> [THE PROBLEM]: Give the count of lines in the entries that include "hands", and write nothing besides it.

Items from a dataset:

□ □ □

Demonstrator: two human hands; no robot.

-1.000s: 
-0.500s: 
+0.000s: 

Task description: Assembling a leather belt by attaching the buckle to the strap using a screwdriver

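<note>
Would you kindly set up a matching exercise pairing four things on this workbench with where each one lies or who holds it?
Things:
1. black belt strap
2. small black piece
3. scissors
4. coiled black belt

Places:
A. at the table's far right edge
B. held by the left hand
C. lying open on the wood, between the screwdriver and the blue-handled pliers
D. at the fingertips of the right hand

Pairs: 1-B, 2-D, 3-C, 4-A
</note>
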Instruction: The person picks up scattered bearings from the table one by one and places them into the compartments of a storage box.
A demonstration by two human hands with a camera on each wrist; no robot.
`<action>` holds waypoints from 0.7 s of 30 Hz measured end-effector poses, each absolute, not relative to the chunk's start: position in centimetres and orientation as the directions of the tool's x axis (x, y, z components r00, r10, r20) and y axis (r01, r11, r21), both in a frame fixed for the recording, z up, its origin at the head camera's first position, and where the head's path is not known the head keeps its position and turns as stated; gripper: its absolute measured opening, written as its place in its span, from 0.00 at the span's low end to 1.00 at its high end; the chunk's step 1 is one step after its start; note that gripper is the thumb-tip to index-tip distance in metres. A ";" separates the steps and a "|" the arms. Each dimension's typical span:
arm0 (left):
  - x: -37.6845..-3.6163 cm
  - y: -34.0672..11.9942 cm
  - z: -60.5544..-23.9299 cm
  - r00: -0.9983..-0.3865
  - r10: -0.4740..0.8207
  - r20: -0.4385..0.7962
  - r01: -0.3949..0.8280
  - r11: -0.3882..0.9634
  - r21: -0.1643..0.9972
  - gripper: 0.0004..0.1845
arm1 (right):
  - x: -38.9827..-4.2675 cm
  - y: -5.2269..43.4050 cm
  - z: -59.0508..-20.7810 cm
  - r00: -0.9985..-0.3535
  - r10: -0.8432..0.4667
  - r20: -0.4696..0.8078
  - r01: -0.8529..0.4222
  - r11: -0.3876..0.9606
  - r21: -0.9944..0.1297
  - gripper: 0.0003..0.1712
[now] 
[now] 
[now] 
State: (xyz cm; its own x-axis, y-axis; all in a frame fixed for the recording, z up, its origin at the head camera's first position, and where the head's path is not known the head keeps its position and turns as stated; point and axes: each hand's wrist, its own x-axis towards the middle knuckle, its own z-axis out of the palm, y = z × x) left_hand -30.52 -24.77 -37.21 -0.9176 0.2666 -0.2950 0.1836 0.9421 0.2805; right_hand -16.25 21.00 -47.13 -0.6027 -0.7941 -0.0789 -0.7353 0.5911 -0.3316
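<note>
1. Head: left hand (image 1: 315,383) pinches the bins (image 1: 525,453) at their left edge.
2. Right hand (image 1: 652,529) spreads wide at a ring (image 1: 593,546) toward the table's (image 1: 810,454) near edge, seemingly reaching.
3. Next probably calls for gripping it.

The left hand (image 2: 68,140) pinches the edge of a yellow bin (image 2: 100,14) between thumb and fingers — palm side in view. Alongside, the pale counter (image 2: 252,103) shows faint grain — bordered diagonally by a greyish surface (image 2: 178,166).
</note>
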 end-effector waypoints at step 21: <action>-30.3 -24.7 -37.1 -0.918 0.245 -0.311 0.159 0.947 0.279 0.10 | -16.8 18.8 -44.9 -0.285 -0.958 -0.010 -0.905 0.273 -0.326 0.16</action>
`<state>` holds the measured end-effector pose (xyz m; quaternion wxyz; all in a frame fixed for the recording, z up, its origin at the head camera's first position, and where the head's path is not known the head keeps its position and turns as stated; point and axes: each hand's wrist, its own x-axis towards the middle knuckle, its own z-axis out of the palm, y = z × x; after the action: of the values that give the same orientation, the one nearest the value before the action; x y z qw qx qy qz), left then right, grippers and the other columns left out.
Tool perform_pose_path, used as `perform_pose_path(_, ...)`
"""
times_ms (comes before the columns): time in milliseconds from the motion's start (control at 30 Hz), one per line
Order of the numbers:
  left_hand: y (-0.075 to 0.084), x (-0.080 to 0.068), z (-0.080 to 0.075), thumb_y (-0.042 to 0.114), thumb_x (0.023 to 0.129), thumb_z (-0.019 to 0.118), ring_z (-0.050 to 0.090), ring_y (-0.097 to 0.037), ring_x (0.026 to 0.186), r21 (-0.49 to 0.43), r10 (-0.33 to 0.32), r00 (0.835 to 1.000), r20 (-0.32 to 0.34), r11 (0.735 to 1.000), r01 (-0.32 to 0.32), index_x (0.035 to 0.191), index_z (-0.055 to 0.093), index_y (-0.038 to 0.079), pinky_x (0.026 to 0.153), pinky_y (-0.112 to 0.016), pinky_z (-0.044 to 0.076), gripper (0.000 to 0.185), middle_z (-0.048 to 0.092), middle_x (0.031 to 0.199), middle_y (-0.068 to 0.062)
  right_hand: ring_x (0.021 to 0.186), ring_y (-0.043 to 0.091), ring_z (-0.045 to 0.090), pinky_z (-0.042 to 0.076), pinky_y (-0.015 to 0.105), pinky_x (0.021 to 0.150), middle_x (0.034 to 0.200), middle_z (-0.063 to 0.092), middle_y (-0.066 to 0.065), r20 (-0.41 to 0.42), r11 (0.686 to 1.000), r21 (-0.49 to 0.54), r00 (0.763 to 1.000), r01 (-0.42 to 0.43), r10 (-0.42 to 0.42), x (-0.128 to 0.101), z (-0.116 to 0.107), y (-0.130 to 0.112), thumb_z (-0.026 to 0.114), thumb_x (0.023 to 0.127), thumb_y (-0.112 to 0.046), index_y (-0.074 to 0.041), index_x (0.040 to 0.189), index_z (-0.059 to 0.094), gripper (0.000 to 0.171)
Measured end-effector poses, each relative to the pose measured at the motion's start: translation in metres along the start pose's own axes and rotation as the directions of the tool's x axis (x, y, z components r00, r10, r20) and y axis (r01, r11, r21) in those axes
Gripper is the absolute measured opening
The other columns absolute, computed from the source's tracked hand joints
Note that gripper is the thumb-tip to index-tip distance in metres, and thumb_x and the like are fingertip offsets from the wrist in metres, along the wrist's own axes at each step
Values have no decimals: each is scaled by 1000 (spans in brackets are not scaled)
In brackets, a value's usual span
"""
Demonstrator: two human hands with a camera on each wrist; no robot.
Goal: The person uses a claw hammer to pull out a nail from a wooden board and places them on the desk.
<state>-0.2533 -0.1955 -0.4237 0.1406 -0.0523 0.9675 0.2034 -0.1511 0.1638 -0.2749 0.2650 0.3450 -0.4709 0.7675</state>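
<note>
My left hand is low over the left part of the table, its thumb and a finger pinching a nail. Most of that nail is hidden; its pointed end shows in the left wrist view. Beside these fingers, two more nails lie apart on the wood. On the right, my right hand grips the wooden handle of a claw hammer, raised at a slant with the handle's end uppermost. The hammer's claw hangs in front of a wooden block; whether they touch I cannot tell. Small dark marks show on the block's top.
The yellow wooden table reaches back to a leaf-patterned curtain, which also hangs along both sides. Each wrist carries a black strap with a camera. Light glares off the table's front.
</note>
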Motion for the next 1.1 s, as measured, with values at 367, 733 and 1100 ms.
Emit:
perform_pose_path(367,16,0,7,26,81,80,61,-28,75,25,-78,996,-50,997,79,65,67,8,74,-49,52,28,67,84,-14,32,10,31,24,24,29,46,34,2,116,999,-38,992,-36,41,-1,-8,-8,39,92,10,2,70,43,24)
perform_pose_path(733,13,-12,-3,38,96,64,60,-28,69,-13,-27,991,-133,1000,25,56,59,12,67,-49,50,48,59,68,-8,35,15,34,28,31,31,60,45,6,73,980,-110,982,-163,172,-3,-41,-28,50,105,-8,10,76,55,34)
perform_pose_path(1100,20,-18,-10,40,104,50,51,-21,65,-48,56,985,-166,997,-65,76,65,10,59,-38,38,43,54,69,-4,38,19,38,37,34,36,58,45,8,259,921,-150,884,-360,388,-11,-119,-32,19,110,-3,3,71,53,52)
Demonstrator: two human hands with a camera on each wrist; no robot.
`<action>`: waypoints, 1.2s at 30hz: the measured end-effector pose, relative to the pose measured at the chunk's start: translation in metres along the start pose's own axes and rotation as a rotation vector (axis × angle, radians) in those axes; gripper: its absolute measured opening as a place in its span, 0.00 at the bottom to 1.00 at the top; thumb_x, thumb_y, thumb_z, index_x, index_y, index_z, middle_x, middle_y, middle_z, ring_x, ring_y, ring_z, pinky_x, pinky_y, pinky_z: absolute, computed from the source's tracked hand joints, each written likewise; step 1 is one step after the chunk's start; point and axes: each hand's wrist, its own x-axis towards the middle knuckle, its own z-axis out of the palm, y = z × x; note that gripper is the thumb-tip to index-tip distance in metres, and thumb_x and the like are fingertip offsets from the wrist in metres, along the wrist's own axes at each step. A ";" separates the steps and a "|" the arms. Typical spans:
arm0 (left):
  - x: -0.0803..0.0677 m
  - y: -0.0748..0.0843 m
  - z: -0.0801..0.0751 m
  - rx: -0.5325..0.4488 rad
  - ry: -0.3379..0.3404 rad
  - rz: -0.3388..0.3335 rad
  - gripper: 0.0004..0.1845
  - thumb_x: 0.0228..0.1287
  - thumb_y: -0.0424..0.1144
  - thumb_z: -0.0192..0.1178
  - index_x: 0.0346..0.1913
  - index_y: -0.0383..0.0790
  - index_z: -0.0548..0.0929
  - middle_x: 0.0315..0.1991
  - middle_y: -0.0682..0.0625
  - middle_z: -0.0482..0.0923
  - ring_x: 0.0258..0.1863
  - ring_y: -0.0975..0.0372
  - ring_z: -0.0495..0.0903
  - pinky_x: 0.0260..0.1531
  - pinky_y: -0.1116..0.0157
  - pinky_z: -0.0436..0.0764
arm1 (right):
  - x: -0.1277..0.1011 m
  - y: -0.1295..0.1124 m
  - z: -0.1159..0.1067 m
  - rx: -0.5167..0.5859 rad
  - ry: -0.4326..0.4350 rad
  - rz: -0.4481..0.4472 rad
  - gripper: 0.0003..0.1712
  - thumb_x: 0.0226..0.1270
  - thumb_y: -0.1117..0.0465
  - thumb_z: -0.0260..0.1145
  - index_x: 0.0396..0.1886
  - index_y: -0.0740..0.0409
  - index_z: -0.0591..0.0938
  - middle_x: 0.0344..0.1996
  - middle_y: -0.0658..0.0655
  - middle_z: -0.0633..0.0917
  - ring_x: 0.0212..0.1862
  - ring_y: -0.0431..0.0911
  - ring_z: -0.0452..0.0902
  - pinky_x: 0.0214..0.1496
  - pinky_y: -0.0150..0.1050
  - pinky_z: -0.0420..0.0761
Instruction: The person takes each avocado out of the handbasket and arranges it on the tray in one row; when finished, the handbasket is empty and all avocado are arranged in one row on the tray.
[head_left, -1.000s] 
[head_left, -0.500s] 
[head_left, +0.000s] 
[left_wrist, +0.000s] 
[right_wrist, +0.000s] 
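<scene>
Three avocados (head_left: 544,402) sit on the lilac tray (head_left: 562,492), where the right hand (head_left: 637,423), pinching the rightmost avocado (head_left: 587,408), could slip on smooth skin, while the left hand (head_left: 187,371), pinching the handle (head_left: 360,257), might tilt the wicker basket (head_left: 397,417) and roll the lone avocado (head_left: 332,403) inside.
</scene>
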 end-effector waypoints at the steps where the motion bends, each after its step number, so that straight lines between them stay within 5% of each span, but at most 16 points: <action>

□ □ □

> [REPLY TO THE TASK]: 4